Sanofi, Merck Said to Ready $1 Billion Animal-Health Asset Sale
Sanofi-Aventis SA and Merck & Co. plan to sell animal-health assets valued at about $1 billion after agreeing to combine their veterinary-medicine businesses this year, two people with knowledge of the matter said.
Morgan Stanley, which is advising on the sale, sent out documents to prospective buyers, which may include Pfizer Inc., Bayer AG, Boehringer Ingelheim GmbH, Eli Lilly & Co. and Novartis AG, said the people, who declined to be identified because the matter isn’t public. The process is still at an early stage and probably won’t get under way until later this year, they said.
Selling the assets may allow Paris-based Sanofi and Merck, of Whitehouse Station, New Jersey, to resolve antitrust concerns and complete the joint venture. Chris Viehbacher, Sanofi’s chief executive officer, in May said the company would probably need to sell some animal-health assets to satisfy regulators.
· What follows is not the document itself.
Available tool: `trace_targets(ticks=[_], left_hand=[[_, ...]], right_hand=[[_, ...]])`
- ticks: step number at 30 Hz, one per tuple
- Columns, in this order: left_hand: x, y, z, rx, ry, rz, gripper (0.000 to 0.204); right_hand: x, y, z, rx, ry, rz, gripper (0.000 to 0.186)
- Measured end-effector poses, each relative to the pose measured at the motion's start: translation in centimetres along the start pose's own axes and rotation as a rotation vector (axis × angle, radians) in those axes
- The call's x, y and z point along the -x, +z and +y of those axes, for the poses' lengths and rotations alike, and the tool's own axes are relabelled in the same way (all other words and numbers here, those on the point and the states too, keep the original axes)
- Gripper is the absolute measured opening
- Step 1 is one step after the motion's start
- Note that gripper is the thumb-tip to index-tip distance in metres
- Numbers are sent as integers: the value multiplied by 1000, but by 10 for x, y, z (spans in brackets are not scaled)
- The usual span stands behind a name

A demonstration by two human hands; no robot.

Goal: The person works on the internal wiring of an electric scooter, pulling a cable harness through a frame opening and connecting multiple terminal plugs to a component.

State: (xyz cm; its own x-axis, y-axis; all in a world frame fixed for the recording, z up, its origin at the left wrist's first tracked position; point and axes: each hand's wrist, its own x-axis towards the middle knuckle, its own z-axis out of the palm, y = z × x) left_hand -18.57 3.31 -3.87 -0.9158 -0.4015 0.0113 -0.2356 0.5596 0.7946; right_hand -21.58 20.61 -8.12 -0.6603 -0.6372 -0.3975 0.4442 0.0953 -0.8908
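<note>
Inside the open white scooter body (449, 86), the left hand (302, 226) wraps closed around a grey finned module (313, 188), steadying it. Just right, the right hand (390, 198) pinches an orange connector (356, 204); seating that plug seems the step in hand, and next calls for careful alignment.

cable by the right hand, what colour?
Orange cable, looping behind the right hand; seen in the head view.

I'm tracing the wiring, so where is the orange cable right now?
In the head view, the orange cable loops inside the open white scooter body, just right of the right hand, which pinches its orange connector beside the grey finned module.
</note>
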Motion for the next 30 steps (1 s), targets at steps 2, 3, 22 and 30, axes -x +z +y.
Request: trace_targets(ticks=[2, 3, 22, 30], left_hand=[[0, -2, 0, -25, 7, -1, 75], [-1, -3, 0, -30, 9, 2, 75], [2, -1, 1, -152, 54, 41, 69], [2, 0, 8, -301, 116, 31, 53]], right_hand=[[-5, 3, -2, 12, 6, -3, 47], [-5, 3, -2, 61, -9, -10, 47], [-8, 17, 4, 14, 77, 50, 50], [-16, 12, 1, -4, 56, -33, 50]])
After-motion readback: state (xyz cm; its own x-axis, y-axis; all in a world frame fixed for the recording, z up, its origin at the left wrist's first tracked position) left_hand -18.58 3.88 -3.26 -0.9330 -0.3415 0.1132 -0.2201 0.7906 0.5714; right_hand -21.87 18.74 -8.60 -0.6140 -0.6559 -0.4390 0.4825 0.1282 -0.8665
He also said there was “significant interest” in the business.
Sanofi last year acquired Merck’s half of their Merial animal-health venture for $4 billion before agreeing to combine the business with Merck’s Intervet unit. Merck obtained Intervet when the U.S. company purchased Schering-Plough Corp. last year.
Merial’s products include a bird-flu vaccine for poultry and Frontline, the best-selling flea spray for pets, while Intervet makes a device to vaccinate pigs without a needle and the Safe-Guard treatment to deworm dogs.
The combined venture, which creates the world’s largest animal-health business, will have annual sales of about $5.3 billion before any divestments, Viehbacher said in a Sept. 15 presentation to investors. The transaction probably will close in the first quarter next year, he said.
It was unclear whether the sale would occur in one transaction or in parts, said one of the people.
Jean-Marc Podvin, a spokesman for Sanofi, declined to comment, as did Merck’s David Caouette, Joan Campion, a spokeswoman for New York-based Pfizer, and Lilly’s Mark Taylor. Guenter Forneck, a spokesman for Bayer in Leverkusen, Germany, and Judith von Gordon of Ingelheim, Germany-based Boehringer also declined to comment. Eric Althoff, a spokesman for Novartis in Basel, Switzerland, didn’t immediately return calls.
Bayer needs to decide the future of its animal-health unit in the next 12 to 18 months, Chief Executive Officer Marijn Dekkers said at a dinner with journalists in Cologne Sept. 27. With 1 billion euros ($1.37 billion) in annual sales, the Bayer unit is now “relatively small” compared with competitors, Dekkers said.
“That’s an important question -- are we too small?” said Dekkers. Bayer can “clearly afford” deals bigger than 1 billion euros, he said. The company bid unsuccessfully for the Intervet unit last year, according to people familiar with the situation.
Lilly would be interested in looking at assets that Sanofi and Merck sell, Chief Executive Officer John Lechleiter said in a March interview. Virbac SA, a French maker of animal vaccines and health-care products for pets, has said it may acquire some of the assets.